Exercise description
I need the lines below from the one with "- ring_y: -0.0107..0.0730" down to the one with "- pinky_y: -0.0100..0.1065" reproduced exactly, both ends included, and nothing else.
*** Begin section ***
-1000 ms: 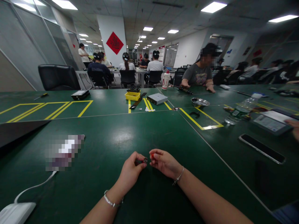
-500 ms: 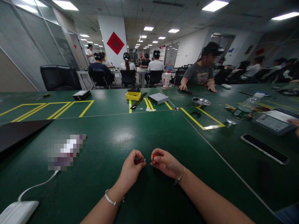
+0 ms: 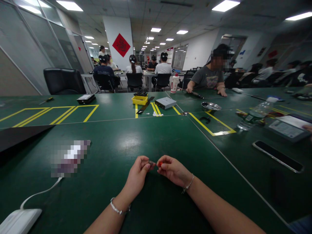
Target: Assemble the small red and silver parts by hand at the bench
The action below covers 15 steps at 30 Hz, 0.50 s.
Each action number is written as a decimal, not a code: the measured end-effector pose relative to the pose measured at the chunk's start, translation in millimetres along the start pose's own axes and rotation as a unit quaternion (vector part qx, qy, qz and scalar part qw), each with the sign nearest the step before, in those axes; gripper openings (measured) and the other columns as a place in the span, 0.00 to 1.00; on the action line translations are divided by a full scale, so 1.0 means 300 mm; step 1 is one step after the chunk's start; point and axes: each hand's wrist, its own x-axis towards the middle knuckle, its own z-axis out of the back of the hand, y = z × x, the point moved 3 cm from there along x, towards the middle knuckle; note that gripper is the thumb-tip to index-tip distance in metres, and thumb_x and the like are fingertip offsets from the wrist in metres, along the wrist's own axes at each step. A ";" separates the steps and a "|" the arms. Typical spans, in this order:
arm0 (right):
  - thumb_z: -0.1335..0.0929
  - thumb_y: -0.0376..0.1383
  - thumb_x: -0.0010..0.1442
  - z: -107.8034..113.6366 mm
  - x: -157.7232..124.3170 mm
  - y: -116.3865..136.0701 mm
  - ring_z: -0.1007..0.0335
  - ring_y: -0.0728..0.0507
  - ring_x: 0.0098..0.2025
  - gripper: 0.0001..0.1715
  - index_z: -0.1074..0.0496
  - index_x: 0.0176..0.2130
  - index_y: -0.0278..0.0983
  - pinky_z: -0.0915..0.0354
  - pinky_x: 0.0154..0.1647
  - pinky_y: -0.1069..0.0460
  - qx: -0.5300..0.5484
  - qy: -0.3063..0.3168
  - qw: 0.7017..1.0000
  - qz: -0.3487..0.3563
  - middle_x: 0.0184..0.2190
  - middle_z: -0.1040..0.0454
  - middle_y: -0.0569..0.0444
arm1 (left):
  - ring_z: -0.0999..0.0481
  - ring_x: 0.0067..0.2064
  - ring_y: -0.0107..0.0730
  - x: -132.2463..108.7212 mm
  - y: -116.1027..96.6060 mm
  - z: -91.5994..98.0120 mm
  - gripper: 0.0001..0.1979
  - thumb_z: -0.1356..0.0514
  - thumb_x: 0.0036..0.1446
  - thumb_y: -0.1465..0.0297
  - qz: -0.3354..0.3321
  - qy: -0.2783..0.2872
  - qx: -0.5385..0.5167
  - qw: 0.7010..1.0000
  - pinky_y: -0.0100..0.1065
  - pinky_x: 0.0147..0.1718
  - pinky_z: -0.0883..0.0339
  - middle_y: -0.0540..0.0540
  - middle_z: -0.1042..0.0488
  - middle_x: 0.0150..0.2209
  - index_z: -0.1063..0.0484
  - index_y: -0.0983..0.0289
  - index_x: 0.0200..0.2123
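Note:
Just above the green table [image 3: 114, 182], my left hand [image 3: 139, 172] pinches a small dark metallic piece [image 3: 151, 163] between thumb and fingers. Its kind is too small to make out. Close beside it, my right hand [image 3: 172, 169] pinches a small orange-red piece [image 3: 160, 164], mostly covered by the fingertips. The fingertips of the two hands nearly meet, with a narrow gap between them.
Left lies a phone [image 3: 71, 159] with a white cable to a white block [image 3: 21, 221]. Ahead are a yellow tray [image 3: 139, 100], a grey box [image 3: 165, 103] and a metal dish [image 3: 211, 106]. A bottle [image 3: 255, 113] and phone [image 3: 278, 156] lie right; a co-worker [image 3: 207, 78] sits across.
My left hand has turned the small piece, which now shows its metallic side rather than red, and has brought it nearer the right hand. The right hand has barely moved.

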 end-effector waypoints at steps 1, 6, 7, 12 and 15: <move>0.30 0.27 0.41 0.000 -0.001 0.000 0.34 0.52 0.28 0.10 0.33 0.28 0.33 0.39 0.35 0.53 -0.002 -0.001 1.000 -0.002 0.28 0.29 0.56 | 0.28 0.37 0.30 0.001 -0.002 -0.001 0.08 0.48 0.51 0.71 -0.003 0.000 0.007 1.000 0.36 0.39 0.37 0.53 0.28 0.33 0.43 0.63 0.36; 0.31 0.32 0.45 0.002 0.003 -0.002 0.35 0.53 0.25 0.06 0.33 0.28 0.32 0.39 0.35 0.53 0.000 -0.001 1.000 -0.005 0.22 0.31 0.57 | 0.30 0.34 0.29 0.005 -0.003 0.000 0.13 0.43 0.44 0.76 -0.015 -0.018 0.070 0.997 0.33 0.36 0.38 0.50 0.30 0.31 0.42 0.62 0.35; 0.32 0.33 0.47 0.003 0.004 -0.003 0.36 0.53 0.24 0.06 0.33 0.27 0.32 0.39 0.35 0.53 0.004 -0.003 1.000 -0.006 0.20 0.32 0.58 | 0.30 0.33 0.28 0.005 -0.003 0.001 0.13 0.43 0.43 0.76 -0.018 -0.022 0.087 0.996 0.32 0.35 0.38 0.50 0.31 0.31 0.42 0.63 0.34; 0.34 0.34 0.49 0.004 0.005 -0.005 0.36 0.54 0.24 0.05 0.33 0.28 0.33 0.38 0.35 0.52 0.025 -0.015 1.000 -0.011 0.21 0.32 0.58 | 0.32 0.32 0.26 0.000 -0.012 0.008 0.14 0.43 0.40 0.79 -0.039 -0.033 0.141 0.989 0.31 0.34 0.40 0.47 0.34 0.29 0.40 0.62 0.33; 0.33 0.30 0.47 0.004 0.004 -0.003 0.35 0.53 0.27 0.05 0.32 0.30 0.34 0.39 0.36 0.53 0.023 -0.005 1.000 -0.008 0.25 0.30 0.56 | 0.33 0.32 0.26 -0.003 -0.016 0.008 0.13 0.43 0.40 0.79 -0.044 -0.034 0.154 0.987 0.30 0.34 0.40 0.47 0.35 0.29 0.39 0.62 0.32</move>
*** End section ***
Response
  - ring_y: -0.0107..0.0730
  - x: -132.2463..108.7212 mm
  - y: -116.1027..96.6060 mm
  - z: -91.5994..98.0120 mm
  - gripper: 0.0001..0.1979
  - thumb_z: -0.1356..0.0514
  - thumb_x: 0.0036..0.1446
  - thumb_y: -0.1465..0.0297
  - qz: -0.3354..0.3321
  - qy: -0.2783..0.2872
  - qx: -0.5385..0.5167
  - qw: 0.7010..1.0000
  - pinky_y: -0.0100..0.1065

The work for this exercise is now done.